ASSIGNED TASK:
Using the data below, work out how many lines contain "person", and report only that number.

EXTRACTED DATA:
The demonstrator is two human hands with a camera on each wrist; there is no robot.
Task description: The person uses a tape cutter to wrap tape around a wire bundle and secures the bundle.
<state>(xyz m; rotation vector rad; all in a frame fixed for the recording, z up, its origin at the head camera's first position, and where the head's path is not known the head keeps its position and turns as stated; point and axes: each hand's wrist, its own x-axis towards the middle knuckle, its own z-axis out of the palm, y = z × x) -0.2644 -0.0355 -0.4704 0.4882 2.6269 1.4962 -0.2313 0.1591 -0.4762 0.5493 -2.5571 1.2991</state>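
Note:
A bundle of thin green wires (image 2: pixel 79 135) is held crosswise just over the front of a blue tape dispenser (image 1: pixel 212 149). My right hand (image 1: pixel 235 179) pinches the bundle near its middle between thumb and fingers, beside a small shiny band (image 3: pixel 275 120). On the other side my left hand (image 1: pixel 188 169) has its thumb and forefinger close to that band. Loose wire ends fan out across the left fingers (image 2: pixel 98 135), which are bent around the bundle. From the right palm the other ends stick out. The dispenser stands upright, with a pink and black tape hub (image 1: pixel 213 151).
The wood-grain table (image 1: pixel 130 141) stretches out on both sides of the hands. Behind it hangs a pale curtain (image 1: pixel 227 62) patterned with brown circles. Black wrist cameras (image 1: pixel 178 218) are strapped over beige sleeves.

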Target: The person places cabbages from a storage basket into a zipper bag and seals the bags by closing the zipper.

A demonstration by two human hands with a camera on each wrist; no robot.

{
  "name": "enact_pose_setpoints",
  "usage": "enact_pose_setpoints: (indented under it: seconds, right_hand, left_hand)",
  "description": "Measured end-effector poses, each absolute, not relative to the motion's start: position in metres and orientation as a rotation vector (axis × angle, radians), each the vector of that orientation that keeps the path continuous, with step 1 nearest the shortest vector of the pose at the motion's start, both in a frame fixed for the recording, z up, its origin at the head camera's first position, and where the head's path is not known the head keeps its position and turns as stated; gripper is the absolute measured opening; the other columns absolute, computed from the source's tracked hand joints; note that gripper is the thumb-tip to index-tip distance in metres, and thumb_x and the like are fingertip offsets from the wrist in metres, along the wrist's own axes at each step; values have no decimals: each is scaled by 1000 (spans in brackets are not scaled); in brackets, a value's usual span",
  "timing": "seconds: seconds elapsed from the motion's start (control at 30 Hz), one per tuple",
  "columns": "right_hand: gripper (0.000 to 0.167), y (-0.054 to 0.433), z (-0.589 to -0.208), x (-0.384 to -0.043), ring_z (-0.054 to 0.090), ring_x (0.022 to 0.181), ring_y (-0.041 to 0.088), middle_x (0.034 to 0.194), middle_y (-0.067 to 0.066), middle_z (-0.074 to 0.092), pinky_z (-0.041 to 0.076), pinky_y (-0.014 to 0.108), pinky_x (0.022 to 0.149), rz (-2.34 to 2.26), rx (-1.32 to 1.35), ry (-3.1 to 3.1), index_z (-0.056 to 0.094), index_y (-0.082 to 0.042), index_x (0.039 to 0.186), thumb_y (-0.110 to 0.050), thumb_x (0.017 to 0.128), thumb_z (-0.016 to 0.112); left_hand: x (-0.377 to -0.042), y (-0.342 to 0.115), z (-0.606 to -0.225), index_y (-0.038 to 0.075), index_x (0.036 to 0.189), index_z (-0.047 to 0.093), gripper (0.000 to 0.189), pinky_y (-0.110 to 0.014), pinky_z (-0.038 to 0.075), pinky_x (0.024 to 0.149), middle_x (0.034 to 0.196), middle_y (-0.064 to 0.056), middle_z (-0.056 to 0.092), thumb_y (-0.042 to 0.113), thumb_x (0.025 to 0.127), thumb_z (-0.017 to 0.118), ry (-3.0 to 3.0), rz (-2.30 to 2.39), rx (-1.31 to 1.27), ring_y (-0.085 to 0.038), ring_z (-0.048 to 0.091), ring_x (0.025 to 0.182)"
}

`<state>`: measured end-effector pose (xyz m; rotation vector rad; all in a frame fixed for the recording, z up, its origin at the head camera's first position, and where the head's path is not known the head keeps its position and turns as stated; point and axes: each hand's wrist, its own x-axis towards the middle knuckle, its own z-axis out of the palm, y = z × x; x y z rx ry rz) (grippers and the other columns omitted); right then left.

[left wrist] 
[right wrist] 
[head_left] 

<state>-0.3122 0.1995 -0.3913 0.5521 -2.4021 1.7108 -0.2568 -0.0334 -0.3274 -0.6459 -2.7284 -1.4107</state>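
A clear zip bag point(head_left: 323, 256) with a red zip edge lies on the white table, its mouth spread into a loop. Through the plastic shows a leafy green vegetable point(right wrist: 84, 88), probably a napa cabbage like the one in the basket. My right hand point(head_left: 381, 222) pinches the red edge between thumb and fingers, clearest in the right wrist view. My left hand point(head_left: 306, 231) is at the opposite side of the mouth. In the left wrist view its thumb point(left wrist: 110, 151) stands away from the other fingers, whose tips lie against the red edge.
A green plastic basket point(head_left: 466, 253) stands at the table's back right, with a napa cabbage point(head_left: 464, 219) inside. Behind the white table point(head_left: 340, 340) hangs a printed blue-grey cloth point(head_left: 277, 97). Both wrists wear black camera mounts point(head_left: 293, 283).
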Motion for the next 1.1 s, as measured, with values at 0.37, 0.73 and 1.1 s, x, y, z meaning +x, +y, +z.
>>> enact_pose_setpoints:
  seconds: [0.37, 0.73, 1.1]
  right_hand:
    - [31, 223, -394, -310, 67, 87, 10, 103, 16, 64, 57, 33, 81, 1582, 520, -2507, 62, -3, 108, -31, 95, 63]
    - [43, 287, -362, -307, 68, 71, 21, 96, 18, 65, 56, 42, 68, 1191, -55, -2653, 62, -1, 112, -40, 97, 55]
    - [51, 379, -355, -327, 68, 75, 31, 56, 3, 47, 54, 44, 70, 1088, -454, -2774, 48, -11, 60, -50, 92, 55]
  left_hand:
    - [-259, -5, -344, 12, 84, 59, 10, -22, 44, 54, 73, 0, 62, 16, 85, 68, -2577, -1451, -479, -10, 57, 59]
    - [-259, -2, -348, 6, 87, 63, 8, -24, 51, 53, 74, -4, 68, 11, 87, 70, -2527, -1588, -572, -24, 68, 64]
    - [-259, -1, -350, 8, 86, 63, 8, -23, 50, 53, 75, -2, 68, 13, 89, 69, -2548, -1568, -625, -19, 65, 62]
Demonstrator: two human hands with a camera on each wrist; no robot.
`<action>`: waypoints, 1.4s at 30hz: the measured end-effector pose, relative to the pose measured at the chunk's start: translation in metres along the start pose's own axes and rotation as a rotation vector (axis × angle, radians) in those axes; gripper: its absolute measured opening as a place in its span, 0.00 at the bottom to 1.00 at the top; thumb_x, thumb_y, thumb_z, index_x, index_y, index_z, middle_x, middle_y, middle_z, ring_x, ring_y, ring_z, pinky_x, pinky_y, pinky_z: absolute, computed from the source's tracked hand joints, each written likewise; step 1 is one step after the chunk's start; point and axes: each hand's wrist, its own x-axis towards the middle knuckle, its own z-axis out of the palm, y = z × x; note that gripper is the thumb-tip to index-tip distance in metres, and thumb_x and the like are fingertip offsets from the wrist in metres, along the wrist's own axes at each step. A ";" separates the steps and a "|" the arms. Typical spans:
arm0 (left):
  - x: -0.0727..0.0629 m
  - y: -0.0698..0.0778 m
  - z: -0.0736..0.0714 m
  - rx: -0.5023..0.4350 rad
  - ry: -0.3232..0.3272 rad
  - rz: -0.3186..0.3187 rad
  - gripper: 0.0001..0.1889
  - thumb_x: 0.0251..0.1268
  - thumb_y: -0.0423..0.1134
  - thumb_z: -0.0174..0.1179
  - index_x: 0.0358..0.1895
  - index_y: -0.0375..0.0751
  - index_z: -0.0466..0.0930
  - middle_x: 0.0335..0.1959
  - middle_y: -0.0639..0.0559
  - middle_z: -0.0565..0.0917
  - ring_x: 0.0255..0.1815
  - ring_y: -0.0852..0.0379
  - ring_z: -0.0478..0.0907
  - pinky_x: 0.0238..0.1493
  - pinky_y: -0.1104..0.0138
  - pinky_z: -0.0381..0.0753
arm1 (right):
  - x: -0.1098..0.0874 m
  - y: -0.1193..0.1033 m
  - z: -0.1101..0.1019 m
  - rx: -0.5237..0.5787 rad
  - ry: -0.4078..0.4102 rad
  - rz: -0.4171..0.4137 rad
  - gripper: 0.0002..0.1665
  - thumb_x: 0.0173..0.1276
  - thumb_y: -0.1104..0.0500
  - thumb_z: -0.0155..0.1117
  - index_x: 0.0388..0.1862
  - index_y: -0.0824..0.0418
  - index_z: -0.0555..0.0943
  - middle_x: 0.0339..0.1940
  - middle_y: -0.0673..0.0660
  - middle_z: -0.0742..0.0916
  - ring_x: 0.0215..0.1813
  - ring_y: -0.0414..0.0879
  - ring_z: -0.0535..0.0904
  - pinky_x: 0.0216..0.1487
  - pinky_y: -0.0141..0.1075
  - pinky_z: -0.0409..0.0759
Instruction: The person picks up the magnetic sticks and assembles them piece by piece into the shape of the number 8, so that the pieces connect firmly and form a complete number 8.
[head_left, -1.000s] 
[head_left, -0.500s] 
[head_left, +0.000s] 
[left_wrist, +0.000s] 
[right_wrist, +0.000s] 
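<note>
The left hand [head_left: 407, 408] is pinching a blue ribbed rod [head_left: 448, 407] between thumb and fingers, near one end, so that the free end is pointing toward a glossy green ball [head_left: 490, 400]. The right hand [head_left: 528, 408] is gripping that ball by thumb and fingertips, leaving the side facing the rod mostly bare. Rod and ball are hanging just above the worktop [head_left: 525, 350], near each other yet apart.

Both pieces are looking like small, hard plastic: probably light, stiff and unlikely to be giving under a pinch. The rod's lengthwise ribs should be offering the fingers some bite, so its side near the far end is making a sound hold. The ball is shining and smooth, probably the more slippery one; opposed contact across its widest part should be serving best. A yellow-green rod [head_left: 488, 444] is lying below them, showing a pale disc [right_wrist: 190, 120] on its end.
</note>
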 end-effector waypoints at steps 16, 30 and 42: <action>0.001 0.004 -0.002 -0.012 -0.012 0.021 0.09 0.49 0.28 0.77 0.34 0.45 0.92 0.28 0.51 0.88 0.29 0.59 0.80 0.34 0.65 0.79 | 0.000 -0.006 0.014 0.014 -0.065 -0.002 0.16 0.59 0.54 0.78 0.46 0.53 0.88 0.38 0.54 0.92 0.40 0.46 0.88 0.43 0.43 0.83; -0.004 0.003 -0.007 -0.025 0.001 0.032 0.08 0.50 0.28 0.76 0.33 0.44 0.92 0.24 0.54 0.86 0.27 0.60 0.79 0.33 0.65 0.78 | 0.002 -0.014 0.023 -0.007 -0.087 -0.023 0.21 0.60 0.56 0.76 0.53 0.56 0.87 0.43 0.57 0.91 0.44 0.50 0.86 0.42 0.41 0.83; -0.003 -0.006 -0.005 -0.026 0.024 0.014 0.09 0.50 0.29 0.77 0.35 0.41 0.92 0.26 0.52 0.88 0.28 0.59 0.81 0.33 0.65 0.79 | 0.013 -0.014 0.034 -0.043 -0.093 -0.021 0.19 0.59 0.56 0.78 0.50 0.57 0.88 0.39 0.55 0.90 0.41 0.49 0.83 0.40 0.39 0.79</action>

ANSWER TO THE PROBLEM:
3